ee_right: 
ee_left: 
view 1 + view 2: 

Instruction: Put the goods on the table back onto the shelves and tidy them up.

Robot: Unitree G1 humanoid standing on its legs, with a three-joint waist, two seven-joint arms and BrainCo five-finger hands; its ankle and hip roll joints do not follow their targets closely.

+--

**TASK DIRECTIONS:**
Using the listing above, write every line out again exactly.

**ANSWER SPACE:**
ee_right: 
ee_left: 
view 1 + view 2: 

Instruction: Put the goods on the table back onto the shelves and tidy them up.

Robot: Unitree G1 humanoid standing on its legs, with a three-joint waist, two seven-joint arms and BrainCo five-finger hands; its ankle and hip roll joints do not follow their targets closely.

This response is now finished.